Expand Energy Credit Agreement
Oklahoma City-based Expand Energy has secured a powerful new financial tool. According to a new regulatory filing, the nation’s largest natural gas exploration firm entered into an amended and restated credit agreement on Sept. 30, 2025, with a total capacity of up to $4.5 billion.
The filing lists JPMorgan Chase Bank, N.A. as the administrative agent, with multiple lenders and issuing banks participating. Initial commitments total $3.5 billion, but Expand has incremental capacity for another $1 billion, giving it significant financial flexibility.
The Credit Facility matures five years from Sept. 30, 2025.
Debt and Capitalization Standards
The agreement requires Expand to maintain a debt-to-capitalization ratio not to exceed 65%. This means the company must balance its total indebtedness against its equity base to stay in compliance.
Borrowings can be taken as base rate loans or term SOFR loans, at the company’s discretion.

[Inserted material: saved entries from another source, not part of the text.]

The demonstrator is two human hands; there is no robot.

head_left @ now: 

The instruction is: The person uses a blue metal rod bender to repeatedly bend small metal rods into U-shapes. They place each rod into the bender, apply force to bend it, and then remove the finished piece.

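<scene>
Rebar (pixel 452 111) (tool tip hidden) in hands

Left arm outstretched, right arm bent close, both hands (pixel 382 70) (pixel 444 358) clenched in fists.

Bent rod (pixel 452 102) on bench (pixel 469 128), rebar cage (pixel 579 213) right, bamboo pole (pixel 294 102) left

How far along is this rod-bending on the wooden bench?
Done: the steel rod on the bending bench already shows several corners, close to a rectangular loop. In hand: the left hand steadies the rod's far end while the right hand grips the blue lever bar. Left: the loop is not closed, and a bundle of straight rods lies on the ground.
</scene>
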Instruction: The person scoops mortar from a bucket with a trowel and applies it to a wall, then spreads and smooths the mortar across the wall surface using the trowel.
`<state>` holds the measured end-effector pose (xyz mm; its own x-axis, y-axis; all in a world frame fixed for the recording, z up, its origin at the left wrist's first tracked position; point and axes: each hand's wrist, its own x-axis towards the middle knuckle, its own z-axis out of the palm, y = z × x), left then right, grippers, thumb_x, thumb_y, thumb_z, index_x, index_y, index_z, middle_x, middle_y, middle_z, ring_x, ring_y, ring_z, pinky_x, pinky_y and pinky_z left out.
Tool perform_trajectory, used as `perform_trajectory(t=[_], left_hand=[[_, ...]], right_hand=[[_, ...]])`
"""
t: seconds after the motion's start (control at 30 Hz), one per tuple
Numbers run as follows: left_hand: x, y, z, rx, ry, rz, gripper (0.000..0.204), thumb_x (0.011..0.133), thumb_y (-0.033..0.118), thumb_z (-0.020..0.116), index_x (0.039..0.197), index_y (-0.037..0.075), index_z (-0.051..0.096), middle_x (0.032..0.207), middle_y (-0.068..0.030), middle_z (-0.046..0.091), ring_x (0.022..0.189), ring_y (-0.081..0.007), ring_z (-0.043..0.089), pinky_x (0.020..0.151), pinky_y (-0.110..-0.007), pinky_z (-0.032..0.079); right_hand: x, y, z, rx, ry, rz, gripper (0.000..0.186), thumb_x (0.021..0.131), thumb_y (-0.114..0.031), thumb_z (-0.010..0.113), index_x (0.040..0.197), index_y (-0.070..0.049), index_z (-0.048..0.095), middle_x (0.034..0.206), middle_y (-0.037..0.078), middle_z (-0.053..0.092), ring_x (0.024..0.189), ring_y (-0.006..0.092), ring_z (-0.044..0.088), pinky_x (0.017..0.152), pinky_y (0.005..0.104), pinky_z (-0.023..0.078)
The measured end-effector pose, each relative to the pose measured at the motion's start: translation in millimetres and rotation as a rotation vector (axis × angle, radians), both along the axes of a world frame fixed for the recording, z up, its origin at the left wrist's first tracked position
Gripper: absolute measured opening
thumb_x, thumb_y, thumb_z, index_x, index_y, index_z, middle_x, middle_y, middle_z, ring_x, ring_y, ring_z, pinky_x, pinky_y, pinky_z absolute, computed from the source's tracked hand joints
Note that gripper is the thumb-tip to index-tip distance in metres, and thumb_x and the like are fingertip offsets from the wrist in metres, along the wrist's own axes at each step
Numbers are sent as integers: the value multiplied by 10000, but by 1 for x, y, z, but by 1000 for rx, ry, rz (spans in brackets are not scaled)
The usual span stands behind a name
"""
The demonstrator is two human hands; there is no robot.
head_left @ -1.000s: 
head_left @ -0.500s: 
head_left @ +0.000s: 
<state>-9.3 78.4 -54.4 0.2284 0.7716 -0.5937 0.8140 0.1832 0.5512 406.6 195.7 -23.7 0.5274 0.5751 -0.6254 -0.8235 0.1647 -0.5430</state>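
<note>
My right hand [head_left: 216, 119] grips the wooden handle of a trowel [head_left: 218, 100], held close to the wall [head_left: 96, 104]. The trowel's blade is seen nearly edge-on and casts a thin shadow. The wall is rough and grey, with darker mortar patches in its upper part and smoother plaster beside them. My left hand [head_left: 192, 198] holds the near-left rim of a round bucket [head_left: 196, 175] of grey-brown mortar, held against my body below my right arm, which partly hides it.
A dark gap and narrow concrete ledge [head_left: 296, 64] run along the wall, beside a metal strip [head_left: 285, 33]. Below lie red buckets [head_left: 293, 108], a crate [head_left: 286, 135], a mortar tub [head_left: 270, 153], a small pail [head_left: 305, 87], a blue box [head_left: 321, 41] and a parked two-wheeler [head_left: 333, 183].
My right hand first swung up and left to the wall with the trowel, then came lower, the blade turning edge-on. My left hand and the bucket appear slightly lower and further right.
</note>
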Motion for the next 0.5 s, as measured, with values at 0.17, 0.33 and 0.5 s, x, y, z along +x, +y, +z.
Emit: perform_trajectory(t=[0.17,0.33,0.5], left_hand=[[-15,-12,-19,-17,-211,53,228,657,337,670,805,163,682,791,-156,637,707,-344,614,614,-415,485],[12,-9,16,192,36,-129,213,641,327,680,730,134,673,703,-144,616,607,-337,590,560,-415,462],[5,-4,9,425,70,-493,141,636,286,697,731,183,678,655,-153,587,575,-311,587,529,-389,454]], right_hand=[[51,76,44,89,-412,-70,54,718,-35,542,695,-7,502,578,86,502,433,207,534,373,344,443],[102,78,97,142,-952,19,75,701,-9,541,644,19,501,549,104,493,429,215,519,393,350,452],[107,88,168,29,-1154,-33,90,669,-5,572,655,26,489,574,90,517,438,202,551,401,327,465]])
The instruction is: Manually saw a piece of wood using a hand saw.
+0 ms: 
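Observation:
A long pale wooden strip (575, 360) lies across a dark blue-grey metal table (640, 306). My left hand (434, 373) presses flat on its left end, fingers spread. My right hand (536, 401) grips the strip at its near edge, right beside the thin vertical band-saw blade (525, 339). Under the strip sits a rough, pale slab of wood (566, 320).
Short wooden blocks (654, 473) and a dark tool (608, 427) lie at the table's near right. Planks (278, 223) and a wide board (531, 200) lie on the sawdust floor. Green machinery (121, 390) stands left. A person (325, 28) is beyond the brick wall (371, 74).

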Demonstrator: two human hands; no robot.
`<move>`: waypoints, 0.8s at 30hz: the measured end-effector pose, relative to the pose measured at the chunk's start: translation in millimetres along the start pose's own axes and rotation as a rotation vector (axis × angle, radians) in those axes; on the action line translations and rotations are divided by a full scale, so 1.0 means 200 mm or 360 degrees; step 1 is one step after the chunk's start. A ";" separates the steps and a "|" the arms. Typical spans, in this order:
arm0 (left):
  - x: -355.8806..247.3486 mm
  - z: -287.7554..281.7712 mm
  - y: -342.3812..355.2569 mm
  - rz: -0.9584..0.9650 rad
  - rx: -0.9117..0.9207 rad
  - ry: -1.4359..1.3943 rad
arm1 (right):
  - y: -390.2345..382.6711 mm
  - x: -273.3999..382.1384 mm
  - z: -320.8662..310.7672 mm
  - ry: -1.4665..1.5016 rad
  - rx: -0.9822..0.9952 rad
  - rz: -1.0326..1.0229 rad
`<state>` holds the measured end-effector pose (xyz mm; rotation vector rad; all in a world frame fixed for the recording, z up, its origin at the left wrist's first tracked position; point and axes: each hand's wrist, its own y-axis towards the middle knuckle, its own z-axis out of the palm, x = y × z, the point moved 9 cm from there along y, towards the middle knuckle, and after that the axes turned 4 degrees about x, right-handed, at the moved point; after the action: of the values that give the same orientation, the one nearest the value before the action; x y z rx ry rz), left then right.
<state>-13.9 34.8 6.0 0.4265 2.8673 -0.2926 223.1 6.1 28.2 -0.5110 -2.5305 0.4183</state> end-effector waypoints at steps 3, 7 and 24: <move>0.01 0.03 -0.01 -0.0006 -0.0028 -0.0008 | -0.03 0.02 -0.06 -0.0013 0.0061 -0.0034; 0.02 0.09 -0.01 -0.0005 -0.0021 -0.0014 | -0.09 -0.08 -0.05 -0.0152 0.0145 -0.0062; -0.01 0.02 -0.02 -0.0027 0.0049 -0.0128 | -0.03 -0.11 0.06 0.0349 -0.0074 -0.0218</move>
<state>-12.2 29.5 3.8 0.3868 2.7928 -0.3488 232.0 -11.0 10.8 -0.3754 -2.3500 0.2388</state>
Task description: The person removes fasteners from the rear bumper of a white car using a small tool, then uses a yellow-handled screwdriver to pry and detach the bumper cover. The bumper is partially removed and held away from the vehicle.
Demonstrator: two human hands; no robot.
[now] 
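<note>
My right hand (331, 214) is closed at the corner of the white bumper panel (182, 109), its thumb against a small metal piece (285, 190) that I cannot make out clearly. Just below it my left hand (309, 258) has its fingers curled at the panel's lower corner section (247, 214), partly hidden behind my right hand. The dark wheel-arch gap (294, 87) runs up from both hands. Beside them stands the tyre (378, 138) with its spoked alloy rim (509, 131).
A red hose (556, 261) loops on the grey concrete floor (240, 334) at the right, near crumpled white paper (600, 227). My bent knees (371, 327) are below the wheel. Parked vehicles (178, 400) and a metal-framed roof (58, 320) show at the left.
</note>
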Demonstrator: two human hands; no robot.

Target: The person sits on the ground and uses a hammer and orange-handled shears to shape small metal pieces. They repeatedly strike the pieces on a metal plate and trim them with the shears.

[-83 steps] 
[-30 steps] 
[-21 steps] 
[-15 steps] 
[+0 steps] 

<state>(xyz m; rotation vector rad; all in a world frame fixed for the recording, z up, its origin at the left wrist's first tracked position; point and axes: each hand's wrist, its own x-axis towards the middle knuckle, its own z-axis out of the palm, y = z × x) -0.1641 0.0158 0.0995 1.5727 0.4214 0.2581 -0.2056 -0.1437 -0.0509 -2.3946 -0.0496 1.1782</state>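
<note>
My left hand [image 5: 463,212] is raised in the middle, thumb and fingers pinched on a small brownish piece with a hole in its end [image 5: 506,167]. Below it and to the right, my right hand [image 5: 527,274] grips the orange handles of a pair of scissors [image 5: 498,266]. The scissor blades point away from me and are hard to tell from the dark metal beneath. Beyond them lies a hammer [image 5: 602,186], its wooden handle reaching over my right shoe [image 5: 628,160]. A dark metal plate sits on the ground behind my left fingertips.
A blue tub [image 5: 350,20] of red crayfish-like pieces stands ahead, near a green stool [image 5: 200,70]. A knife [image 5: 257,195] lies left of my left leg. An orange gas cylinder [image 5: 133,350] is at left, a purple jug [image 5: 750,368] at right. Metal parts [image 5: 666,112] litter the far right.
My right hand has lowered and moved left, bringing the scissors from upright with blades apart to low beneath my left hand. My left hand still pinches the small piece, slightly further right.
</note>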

Term SOFR loans carry an interest rate of SOFR plus 1.125% to 2.00%, depending on Expand’s index debt rating.
Interest is payable quarterly for base rate loans and at the end of each period for SOFR loans. Expand retains the option to prepay amounts without penalty, other than standard breakage fees. Importantly, prepaid loans can be re-borrowed prior to maturity.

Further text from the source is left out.